This is the worst crime that’s been committed
in this deestrict in many years, an’ I’m
goin’ to run the scoundrels to earth.”
“Don’t be talkin’
nonsense, Jed,” interrupted his father.
“You won’t catch them fellers in a hundred
years. They’re miles an’ miles away
from here by this time in their automobile. All
you can do is to notify the sheriff. I guess
we’d better give this young man some attention.
Let’s see, you said your name was Quick, didn’t
you?”
“No, but it’s very similar,”
answered Tom with a smile. “It’s
Swift.”
“I knowed it was something had
to do with speed,” went on Mr. Blackford.
“Wa’al, now, s’pose you come in the
house an’ have a hot cup of tea. You look
sort of draggled out.”
Tom was glad enough to avail himself
of the kind invitation, and he was soon in the comfortable
kitchen, relating his story, with more detail, to
the farmer and his family. Mrs. Blackford applied
some home-made remedies to the lump on the youth’s
head, and it felt much better.
“I’d like to take a look
at my motor-cycle,” he said, after his second
cup of tea. “I want to see if those men
damaged it any. If they have I’m going
to have trouble getting back home to tell my father
of my bad luck. Poor dad! He will be very
much worried when I tell him the model and his patent
papers have been stolen.”
“It’s too bad!”
exclaimed Mrs. Blackford. “I wish I had
hold of them scoundrels!” and her usually gentle
face bore a severe frown. “Of course you
can have your thing-a-ma-bob in to see if it’s
hurt, but please don’t start it in here.
They make a terrible racket.”
“No, I’ll look it over
in the woodshed,” promised Tom. “If
it’s all right I think I’ll start back
home at once.”
“No, you can’t do that,”
declared Mr.
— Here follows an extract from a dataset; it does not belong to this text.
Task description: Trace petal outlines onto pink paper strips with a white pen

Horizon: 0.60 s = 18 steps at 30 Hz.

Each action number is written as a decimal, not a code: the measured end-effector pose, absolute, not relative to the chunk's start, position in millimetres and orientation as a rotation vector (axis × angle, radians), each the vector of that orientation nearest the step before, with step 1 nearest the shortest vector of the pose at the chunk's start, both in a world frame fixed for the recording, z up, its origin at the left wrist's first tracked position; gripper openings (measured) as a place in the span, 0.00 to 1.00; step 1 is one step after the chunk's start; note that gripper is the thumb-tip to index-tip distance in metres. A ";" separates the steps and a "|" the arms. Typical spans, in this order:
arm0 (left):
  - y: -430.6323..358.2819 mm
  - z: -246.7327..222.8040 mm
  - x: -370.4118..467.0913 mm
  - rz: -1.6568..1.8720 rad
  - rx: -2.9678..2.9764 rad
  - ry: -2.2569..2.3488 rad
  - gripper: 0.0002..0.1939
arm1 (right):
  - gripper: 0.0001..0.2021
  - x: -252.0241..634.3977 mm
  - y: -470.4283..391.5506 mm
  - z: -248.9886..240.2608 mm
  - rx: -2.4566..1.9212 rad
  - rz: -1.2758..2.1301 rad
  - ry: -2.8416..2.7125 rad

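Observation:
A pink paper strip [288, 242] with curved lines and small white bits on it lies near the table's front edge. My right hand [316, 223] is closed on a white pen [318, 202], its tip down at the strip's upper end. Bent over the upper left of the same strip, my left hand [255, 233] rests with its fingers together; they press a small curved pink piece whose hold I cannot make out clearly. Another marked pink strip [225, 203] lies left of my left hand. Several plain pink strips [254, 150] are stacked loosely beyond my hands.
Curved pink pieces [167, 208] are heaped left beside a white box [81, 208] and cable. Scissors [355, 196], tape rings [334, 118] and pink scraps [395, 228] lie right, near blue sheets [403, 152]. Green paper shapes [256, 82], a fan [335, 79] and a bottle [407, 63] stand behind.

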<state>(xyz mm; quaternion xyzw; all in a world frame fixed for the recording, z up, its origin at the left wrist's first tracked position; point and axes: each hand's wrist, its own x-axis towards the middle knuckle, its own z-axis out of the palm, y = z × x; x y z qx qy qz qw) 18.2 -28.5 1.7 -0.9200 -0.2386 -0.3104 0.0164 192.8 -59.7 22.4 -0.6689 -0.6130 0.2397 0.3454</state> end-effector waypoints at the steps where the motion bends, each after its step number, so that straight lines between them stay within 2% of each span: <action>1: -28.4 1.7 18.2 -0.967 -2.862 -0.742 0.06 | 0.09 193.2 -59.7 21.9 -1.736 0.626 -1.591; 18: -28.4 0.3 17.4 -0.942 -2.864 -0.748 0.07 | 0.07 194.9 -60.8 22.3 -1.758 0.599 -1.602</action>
Blackford. “You’re in
no condition to travel. You might fall off an’
git hurt. It’s nearly ten o’clock
now. You jest stay here all night, an’ in
the mornin’, if you feel all right, you can
start off. I couldn’t let you go to-night.”
Indeed, Tom did not feel very much
like undertaking the journey, for the blow on his
head had made him dazed, and the chloroform caused
a sick feeling. Mr. Blackford wheeled the motor-cycle
into the woodhouse, which opened from the kitchen,
and there the youth went over the machine. He
was glad to find that it had sustained no damage.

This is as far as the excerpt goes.